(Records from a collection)
________________
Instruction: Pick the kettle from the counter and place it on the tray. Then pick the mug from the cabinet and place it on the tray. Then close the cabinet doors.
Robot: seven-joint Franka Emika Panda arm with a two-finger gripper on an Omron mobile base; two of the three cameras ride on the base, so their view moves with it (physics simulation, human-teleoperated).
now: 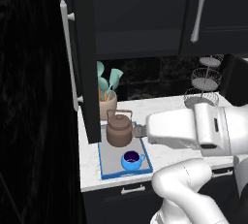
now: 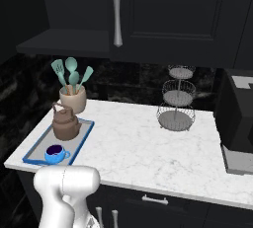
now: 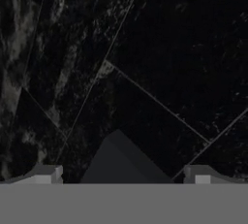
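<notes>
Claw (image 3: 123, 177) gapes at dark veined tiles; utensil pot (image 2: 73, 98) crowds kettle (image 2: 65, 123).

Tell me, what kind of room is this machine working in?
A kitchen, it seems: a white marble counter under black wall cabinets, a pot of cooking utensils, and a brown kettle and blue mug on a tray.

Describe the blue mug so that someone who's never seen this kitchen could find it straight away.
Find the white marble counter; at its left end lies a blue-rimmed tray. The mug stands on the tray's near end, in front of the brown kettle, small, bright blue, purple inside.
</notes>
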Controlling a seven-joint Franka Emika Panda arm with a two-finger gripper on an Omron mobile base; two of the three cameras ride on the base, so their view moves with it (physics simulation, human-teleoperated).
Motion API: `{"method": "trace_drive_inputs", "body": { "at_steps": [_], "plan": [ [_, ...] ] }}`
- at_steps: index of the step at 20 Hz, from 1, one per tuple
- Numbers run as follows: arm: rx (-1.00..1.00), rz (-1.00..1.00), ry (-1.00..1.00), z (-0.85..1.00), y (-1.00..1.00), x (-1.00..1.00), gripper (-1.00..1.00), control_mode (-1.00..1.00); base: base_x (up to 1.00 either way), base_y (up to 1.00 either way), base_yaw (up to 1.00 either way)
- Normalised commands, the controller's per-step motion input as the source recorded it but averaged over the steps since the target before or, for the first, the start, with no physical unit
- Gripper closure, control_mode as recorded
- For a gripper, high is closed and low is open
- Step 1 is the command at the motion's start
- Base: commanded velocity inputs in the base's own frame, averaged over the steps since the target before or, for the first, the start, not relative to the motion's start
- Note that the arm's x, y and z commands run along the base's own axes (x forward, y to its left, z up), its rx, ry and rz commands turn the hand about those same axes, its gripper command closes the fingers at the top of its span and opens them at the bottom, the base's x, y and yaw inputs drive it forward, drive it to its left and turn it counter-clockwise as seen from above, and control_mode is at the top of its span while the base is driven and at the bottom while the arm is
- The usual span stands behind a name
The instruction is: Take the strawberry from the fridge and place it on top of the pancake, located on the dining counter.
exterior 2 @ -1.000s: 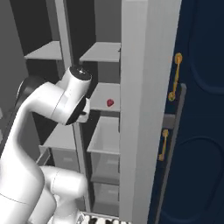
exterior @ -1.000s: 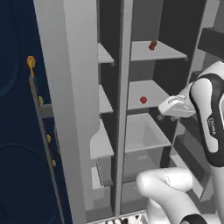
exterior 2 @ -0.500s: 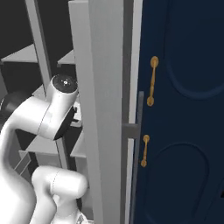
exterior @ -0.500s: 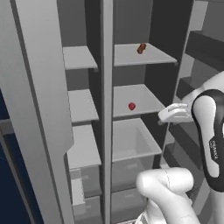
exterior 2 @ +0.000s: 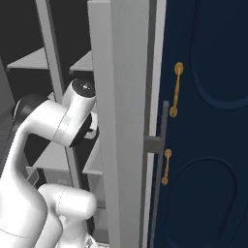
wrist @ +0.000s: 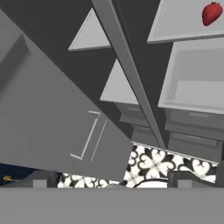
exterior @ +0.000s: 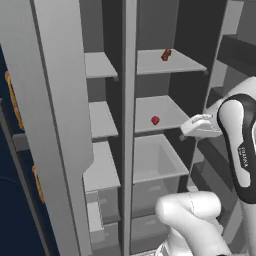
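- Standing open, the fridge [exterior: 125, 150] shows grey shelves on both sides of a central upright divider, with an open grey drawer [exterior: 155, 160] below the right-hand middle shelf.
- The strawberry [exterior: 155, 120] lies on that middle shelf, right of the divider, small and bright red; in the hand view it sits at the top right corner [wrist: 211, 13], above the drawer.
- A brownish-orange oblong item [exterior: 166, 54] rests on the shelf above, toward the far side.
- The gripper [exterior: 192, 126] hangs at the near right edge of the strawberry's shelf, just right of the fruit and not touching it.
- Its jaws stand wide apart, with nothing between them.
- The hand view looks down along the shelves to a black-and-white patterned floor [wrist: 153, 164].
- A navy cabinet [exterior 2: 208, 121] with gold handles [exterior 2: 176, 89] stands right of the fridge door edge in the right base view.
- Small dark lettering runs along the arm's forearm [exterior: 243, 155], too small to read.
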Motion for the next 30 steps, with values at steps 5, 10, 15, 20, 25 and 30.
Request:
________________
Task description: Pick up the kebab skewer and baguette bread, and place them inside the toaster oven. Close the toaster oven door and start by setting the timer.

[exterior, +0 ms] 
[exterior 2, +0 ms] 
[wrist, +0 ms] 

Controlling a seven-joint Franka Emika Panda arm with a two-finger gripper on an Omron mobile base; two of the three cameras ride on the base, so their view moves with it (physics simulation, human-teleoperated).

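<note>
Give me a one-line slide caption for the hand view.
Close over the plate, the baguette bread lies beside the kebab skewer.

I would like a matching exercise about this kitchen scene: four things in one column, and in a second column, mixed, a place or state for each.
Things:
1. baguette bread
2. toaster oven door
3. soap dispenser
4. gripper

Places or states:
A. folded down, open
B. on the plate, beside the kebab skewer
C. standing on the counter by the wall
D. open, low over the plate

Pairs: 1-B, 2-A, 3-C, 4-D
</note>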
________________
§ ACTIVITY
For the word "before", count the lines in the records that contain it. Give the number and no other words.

§ OUTPUT
2